People usually take the Bible or Shakespeare's Complete Works or Middlemarch, War and Peace...Harry Potter...the complete series....you get the drift.
They are anticipating a long stay.

Foolish or not, I would opt for Barry Unsworth's novella Morality Play. 
Set in the late fourteenth century it tells the tale of a wandering group of players. Actors these days are a different species; they earn the biggest bucks, are highly esteemed  and enjoy global celebrity status. We perhaps too often live our lives vicariously through them...I speak for myself...
Their medieval predecessors were social pariahs, itinerant minstrels who trailed their few possessions from village to village, performed in makeshift sets and were often chased out of town. Biblical sketches, ie scenes from the bible and pageants, made up their staple repertoire.

In Morality Play a poor young scholar, a man in Holy Orders, and "well favoured though short of stature ...with nothing but Latin to recommend" him stumbles across such a motley crew. He is in a dire situation... having been caught in flagrante delicto by a husband's ill timed return.... He escapes through the cow shed leaving his good cloak behind him.

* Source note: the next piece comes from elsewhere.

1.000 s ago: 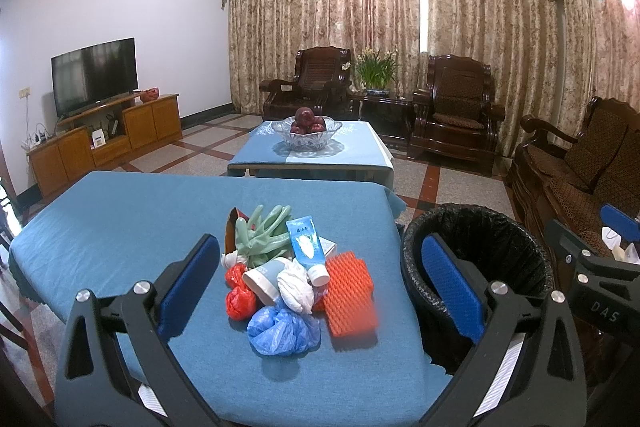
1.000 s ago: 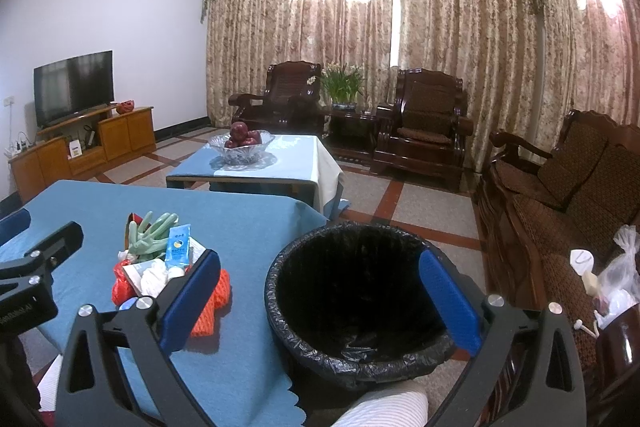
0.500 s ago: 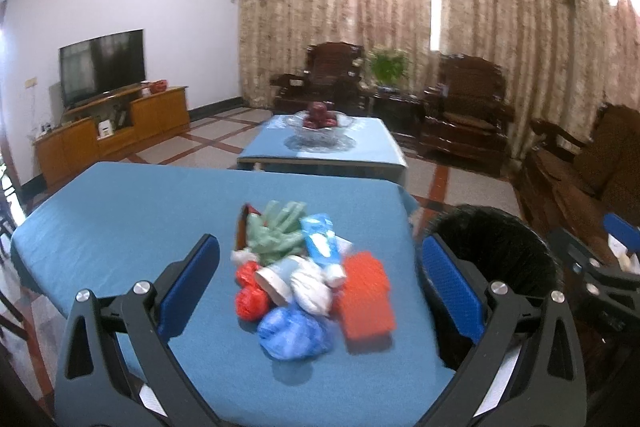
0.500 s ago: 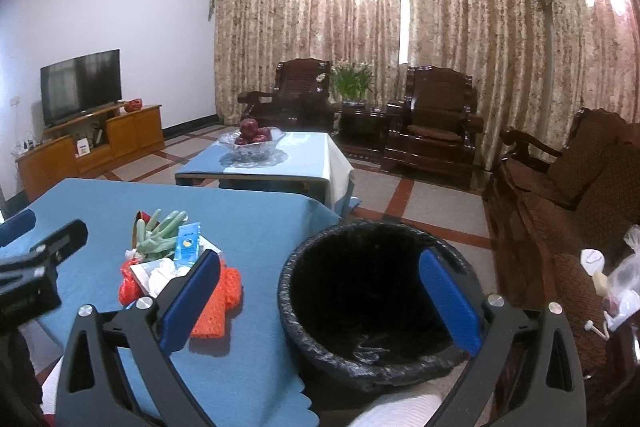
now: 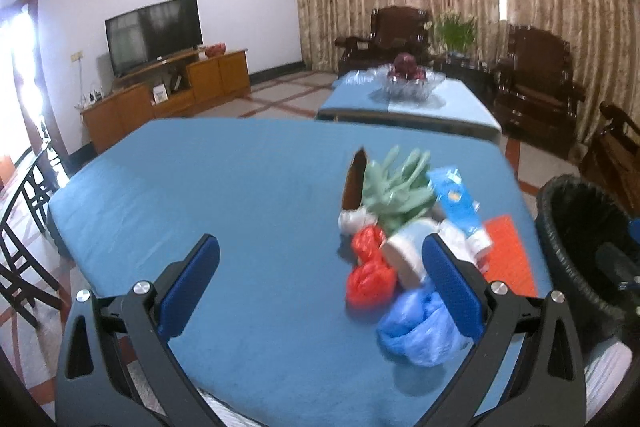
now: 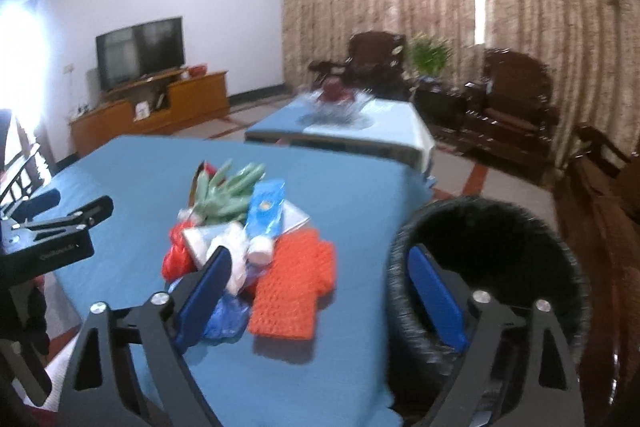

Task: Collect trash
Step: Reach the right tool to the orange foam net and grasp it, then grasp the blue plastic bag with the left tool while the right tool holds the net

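Note:
A heap of trash lies on the blue table (image 5: 200, 195): a red bag (image 5: 368, 275), a blue bag (image 5: 420, 331), a green rubber glove (image 5: 396, 183), a blue tube (image 5: 456, 199), a white bag (image 6: 234, 247) and an orange mesh pad (image 6: 296, 287). My left gripper (image 5: 320, 287) is open just before the heap, its right finger beside the blue bag, nothing between the pads. My right gripper (image 6: 320, 295) hovers over the orange pad with its jaws closing, empty. The black bin (image 6: 492, 267) stands at the table's right edge.
A second blue table with a glass fruit bowl (image 5: 408, 83) lies beyond. Dark wooden armchairs (image 5: 536, 79) and a plant line the curtained wall. A television (image 5: 154, 33) sits on a wooden cabinet at left. A dark chair (image 5: 24, 227) is by the table's left edge.
Both grippers have swung left and dropped toward the table, so the trash heap looms larger. The right gripper's jaws have narrowed and now frame the orange pad instead of the bin.

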The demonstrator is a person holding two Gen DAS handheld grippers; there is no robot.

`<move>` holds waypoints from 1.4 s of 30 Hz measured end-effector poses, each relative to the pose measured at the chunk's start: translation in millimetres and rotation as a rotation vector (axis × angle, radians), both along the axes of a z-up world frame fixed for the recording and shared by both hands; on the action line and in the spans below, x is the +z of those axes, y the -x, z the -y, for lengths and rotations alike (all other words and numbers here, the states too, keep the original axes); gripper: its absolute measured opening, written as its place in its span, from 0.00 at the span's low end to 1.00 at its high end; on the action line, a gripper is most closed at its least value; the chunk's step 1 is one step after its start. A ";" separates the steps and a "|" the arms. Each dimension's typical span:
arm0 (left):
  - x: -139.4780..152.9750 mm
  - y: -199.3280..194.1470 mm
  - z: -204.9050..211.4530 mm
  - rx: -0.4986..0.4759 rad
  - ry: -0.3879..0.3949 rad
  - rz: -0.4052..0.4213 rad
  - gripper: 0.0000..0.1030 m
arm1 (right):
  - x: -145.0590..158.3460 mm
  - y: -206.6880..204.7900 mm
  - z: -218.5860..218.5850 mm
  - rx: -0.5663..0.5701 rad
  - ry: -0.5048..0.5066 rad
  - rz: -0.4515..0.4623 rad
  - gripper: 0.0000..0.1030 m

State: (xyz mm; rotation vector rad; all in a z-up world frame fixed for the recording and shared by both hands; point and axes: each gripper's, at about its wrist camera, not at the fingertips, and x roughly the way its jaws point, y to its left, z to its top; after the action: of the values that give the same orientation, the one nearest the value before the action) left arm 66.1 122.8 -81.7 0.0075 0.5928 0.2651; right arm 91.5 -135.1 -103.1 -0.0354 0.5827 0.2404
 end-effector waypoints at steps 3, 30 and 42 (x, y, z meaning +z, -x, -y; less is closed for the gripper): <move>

Luckily his Latin verses buy him a loaf of bread, a pigskin and a place in the company and he thereby escapes the wrath of a cuckolded husband.

Dwindling audiences and borderline penury prompt the players to introduce and improvise contemporary topics within their theatrical performances, and, happening upon a village where a young woman is accused of the murder of a boy... the players decide to enact the murder. Reconstruction of the murder scene, I think it's called these days.

But something snags, facts don't add up and the reenactment throws up reasonable doubts. Sherlock could learn a thing or too from this crew. Their theatrics point to a different suspect, to other possible victims and to a web of heinous abuse perpetrated by a man ......in high authority.


This is nail biting stuff.

A  must read, must keep , must reread.